Press "Enter" to skip to content

Trumpism’s Win May Be the GOP’s Loss in Virginia

WOODBRIDGE, Va.—It was half past 9 p.m. on Tuesday when Corey Stewart took to the stage at the Electric Palm, a tiki-themed restaurant right off of I-95. Politico had just named him the winner in the state’s Republican Senate primary, and it was clear that his victory speech—which focused on the stark contrasts between himself and his opponent, incumbent Democratic Senator Tim Kaine—was building to something big.

“And finally, finally, folks,” he said, quieting the crowd with anticipation, “Virginians can choose to continue to elect criminal, illegal aliens like MS-13—and by the way, they are animals—or, we can arrest them, deport them back to the countries where they came from, and build the wall!”

On cue, the crowd—made up mostly of Stewart’s supporters, and a handful of far-right activists—burst into “build the wall” chants that drowned out the Fox News blaring from the bar’s flat-screen TVs. Stewart, the Prince William County Board of Supervisors chairman who once called himself “Trump before Trump was Trump,” had won over Virginia’s Republicans. In electing him, they seemed to be affirming they loved President Trump as much as ever.
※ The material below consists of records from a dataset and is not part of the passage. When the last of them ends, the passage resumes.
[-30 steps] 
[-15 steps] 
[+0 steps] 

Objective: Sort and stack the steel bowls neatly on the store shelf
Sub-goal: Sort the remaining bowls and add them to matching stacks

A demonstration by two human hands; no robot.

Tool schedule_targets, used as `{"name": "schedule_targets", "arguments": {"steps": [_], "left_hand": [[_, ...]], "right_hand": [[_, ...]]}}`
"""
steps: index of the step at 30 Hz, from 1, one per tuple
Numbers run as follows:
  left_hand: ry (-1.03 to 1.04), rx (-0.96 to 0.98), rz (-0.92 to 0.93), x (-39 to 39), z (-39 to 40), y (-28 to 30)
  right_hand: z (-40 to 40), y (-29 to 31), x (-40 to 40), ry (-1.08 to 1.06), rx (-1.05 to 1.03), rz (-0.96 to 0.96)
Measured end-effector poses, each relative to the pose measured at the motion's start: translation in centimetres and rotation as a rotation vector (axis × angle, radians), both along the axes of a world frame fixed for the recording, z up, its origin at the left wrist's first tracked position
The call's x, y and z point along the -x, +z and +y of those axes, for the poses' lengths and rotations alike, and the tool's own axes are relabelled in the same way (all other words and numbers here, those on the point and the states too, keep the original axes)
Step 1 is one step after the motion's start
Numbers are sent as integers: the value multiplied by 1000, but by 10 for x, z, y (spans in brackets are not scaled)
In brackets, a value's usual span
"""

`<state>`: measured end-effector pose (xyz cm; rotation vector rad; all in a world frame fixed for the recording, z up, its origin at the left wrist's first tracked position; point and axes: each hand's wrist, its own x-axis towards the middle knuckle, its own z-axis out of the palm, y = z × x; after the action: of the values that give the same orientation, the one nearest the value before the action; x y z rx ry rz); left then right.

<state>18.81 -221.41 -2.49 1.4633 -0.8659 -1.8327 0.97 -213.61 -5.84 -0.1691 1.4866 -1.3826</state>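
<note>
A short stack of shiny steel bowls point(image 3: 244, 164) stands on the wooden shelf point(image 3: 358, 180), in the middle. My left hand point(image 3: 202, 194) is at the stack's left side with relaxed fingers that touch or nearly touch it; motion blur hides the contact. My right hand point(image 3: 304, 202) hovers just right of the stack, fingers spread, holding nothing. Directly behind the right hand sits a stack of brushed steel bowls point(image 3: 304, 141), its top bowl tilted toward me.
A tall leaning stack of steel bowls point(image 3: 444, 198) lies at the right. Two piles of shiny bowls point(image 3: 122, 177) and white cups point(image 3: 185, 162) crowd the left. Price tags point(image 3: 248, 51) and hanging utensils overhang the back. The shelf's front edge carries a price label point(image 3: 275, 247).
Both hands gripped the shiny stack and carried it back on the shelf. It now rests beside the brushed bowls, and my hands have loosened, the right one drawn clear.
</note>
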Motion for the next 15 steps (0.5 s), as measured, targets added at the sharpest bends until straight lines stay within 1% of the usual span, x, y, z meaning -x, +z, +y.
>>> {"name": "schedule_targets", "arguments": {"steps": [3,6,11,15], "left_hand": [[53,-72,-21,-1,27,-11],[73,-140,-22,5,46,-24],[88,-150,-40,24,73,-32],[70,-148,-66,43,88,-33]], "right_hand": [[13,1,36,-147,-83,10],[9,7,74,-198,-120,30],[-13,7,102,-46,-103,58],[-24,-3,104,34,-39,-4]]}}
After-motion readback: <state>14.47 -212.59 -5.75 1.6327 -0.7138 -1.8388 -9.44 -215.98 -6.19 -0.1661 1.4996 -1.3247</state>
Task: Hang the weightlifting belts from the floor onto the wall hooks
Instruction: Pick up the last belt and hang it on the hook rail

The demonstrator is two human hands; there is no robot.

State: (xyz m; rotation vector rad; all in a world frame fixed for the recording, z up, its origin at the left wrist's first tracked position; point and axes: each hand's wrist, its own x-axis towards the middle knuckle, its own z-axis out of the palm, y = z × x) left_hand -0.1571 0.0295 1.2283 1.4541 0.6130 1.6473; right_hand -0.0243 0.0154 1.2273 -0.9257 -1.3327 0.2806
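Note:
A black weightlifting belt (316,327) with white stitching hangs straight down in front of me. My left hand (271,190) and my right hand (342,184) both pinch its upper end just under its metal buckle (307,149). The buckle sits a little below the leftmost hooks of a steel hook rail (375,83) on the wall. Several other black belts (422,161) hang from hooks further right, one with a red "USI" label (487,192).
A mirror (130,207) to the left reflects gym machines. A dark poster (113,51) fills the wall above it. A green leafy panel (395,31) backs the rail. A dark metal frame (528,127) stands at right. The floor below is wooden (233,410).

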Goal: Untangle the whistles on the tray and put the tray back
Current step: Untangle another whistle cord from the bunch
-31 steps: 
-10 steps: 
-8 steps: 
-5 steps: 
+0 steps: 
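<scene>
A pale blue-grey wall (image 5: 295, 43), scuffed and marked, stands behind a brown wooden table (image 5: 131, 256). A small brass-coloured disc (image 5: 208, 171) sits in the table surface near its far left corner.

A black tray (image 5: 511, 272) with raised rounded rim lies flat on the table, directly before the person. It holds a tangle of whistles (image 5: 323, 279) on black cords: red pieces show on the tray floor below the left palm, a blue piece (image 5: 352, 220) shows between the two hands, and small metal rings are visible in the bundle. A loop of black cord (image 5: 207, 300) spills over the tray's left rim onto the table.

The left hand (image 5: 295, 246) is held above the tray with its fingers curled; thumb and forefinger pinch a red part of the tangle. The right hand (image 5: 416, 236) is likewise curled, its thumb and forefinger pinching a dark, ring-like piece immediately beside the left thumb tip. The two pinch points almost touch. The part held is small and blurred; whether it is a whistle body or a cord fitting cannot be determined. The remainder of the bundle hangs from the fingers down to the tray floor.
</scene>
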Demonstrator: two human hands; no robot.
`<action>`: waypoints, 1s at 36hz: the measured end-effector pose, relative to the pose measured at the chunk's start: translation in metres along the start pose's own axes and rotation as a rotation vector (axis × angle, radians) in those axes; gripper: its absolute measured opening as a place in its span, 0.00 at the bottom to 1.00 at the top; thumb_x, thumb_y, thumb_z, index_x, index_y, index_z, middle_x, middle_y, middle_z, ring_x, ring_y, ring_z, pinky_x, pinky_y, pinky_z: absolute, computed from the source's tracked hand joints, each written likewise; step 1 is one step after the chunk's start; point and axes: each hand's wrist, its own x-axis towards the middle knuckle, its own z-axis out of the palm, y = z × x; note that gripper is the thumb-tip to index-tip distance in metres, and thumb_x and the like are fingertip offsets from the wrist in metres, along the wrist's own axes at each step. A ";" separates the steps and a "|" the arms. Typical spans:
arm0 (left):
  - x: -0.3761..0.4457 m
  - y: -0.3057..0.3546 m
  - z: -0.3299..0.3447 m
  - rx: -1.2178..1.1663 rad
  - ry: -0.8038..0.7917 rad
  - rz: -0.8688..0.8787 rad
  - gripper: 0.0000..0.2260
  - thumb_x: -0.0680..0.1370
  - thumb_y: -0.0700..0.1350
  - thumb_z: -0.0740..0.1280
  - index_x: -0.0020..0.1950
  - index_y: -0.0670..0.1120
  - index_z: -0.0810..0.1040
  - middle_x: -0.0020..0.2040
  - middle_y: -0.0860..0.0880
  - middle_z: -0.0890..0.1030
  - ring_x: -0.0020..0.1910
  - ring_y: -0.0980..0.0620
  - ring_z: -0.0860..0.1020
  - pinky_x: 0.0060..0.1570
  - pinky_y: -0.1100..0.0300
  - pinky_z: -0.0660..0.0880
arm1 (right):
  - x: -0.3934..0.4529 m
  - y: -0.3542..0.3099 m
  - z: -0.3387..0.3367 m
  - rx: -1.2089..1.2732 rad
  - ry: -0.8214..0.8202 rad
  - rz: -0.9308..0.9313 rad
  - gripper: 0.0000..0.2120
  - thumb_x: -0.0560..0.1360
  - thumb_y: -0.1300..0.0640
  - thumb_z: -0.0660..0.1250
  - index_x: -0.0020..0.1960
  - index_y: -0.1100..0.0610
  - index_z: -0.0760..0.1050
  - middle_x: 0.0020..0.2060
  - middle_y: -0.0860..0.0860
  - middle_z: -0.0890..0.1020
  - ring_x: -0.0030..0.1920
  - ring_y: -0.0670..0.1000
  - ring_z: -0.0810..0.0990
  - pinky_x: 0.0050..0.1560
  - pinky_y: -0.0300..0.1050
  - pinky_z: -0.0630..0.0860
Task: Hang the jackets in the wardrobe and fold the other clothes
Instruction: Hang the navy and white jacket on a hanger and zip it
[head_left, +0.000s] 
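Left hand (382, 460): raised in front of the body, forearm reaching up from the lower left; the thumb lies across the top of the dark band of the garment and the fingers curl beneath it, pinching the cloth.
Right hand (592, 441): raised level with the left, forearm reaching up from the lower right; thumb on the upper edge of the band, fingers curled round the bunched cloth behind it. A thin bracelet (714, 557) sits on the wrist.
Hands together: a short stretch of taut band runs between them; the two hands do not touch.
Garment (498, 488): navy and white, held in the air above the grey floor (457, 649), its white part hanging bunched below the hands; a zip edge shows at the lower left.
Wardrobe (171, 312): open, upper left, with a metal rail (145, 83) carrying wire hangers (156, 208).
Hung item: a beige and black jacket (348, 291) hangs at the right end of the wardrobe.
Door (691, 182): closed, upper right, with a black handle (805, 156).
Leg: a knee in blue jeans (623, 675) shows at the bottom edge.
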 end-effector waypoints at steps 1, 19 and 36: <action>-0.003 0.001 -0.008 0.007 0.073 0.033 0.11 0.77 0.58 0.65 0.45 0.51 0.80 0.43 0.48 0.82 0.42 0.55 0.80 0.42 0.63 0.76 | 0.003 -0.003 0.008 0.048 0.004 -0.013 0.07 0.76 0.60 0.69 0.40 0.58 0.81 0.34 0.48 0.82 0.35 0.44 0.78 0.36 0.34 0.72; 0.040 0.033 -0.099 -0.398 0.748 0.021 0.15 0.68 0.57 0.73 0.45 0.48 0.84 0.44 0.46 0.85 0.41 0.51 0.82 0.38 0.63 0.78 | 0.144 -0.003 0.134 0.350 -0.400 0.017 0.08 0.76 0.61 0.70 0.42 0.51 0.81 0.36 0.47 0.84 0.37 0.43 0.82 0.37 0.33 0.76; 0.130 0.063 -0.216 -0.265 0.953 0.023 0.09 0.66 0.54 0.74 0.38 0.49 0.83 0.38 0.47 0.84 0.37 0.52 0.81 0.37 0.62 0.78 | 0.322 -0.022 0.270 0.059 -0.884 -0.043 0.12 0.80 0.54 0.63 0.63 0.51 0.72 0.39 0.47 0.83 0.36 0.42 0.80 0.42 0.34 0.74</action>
Early Wednesday morning, the president himself highlighted Stewart’s win on Twitter: “Congratulations to Corey Stewart for his great victory for Senator from Virginia,” wrote Trump, who just returned from his historic summit in Singapore. “Now he runs against a total stiff, Tim Kaine, who is weak on crime and borders, and wants to raise your taxes through the roof. Don’t underestimate Corey, a major chance of winning!”

The relationship between the two men goes back several years. In 2016, Stewart was state co-chairman for Trump’s presidential campaign before he was fired for participating in a protest in front of Republican National Committee headquarters weeks before the election. Stewart told me that he attributed his win to “my strong support for President Trump.”

Stewart wasn’t the only pro-Trump winner on Tuesday night. In South Carolina, state Representative Katie Arrington, who repeatedly attacked her opponent Representative Mark Sanford for his criticisms of the president, won the state’s Republican House primary.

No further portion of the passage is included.